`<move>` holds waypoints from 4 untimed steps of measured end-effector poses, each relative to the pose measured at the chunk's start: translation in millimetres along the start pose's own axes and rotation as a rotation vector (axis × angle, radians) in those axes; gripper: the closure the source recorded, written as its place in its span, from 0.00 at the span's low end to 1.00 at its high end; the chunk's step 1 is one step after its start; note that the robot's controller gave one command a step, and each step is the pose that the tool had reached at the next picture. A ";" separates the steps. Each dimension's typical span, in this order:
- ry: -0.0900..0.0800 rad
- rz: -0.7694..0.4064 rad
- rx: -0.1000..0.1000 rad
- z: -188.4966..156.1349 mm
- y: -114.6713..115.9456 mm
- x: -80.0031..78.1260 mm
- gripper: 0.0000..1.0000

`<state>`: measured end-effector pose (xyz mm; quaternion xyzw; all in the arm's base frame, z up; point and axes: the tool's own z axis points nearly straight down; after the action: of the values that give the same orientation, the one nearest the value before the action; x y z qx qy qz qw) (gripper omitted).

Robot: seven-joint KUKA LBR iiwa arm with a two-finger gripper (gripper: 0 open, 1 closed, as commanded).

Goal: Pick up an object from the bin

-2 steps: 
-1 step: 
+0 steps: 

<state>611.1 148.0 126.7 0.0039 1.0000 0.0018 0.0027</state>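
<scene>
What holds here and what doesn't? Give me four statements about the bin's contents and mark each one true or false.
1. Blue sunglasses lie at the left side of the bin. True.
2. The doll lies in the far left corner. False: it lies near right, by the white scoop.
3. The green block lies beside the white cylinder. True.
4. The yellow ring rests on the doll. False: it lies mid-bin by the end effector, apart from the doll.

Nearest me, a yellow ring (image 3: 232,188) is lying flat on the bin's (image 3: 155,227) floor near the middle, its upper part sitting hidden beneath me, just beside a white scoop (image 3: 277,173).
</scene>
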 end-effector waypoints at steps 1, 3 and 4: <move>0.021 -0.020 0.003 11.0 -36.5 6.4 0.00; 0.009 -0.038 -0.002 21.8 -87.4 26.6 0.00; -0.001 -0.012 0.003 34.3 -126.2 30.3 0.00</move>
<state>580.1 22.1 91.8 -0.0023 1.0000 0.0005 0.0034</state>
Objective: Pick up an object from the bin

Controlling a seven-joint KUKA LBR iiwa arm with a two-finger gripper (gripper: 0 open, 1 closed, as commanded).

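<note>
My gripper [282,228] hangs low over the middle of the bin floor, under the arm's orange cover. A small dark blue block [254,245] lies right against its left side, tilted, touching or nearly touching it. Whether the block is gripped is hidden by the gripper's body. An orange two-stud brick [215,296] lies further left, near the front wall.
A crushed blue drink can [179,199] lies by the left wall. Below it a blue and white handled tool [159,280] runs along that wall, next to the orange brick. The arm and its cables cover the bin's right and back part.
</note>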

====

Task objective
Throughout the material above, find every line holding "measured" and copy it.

Written answer
`<move>` holds waypoints from 4 untimed steps of measured end-effector poses, each relative to the pose measured at the chunk's start: translation in millimetres along the start pose's own axes and rotation as a rotation vector (axis × angle, radians) in those axes; gripper: the closure the source recorded, written as its place in its span, from 0.00 at the span's low end to 1.00 at its high end; the chunk's step 1 is one step after its start; note that the robot's controller gave one command a step, and each step is the pose that the tool had reached at the next picture. A ";" separates the steps. Each dimension's typical span, in this order:
`<state>`: measured end-effector pose (xyz mm; quaternion xyzw; all in the arm's base frame, z up; point and axes: the tool's own z axis points nearly straight down; after the action: of the values that give the same orientation, the one nearest the value before the action; x y z qx qy qz qw) (gripper omitted).

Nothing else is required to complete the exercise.